Post-commit policies details

A post-commit test failure means that there is a bug in the code. The longer the bug exists, the harder it is to fix it due to ongoing code contributions. As a result, we want to fix bugs quickly. The Beam community’s post-commit test policies help keep our code and test results in a good state.

Rollback first

Beam uses a “rollback first” approach: the first action to resolve a test failure is to rollback the culprit code change. The two main benefits of this approach are short implementation time and high reliability. When we rollback first, we quickly return to a previously verified good state.

At a high level, this approach consists of the following steps:

  1. Revert the culprit commit.
  2. Re-run the post-commit tests to verify the tests pass.
  3. Push the revert commit.

For background on this policy, see the mailing list thread and design doc.

A failing test is a critical/P1 issue

It is difficult to properly verify new changes made on top of buggy code. In some cases, adding additional code can make the problem worse. To avoid this situation, fixing failing tests is our highest priority.

A flaky test is a critical/P1 issue

Flaky tests are considered failing tests, and fixing a flaky test is a critical/P1 issue.

Flaky tests are tests that randomly succeed or fail while using the same code version. Flaky test failures are one of the most dangerous types of failures because they are easy to ignore – another run of the flaky test might pass successfully. However, these failures can hide real bugs and flaky tests often slowly accumulate. Someone must repeatedly triage the failures, and flaky tests are often the hardest ones to fix.

Flaky tests do not provide a reliable quality signal, so it is important to quickly fix the flakiness. If a fix will take awhile to implement, it is safer to disable the test until the fix is ready.

Martin Fowler has a good article about non-determinism in tests.

Flaky tests must be fixed or removed

Flaky tests do not provide a reliable quality signal, which has a harmful effect on all tests and can lead to a loss of trust in our test suite. As a result, contributors might start to ignore test failures.

We want everyone to trust our tests, so it is important to diligently fix all flaky tests. If it is not possible to fix a flaky test, we must remove the test.

Add new pre-commit tests as part of a post-commit fix

Post-commit tests are an important fail-safe, but we want to fail fast. Failing fast means that we want to detect bugs in pre-commit tests, and not in post-commit tests.

When you implement a fix for a post-commit test failure, add a new pre-commit test that will detect similar failures in the future. For example, you can implement a new unit test that covers a problematic code branch.

Inform the community if Beam breaks downstream projects

There are multiple external projects depending on Beam which contain tests that are outside of Beam repository. For example, Dataflow, Samza runner, and IBM Streams.
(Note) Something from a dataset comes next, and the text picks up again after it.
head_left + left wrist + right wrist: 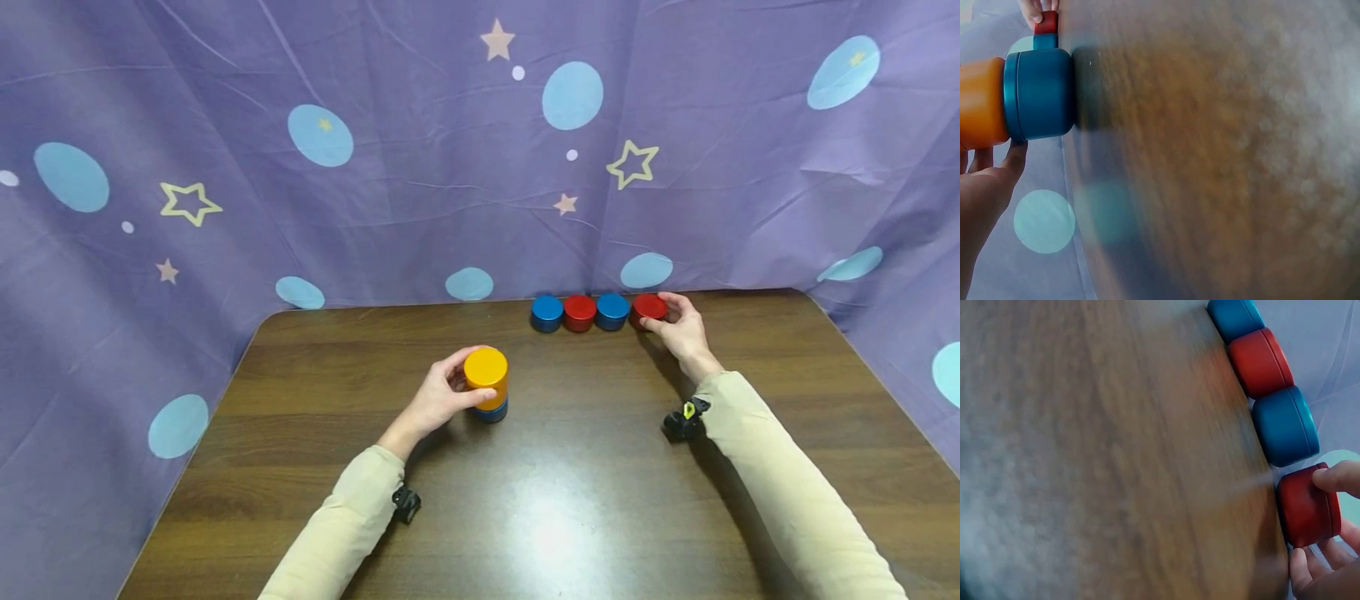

When an external project encounters an issue caused by (a PR) in Beam and, in consequence, requests for a change in the Beam repository, the first thing is to create a GitHub Issue that addresses the following three questions:

  1. Descriptions on what the issue is.
  2. Does a revert fix it? (Or it is supposed to be fixed differently)
  3. Is a revert the best way to fix it?

It is encouraged to bring the discussion to the dev mailing list as well. Ideally, after the incident, we prefer to have discussions regarding whether we should extend tests in Beam repository, with the goal of catching similar issues early in the future.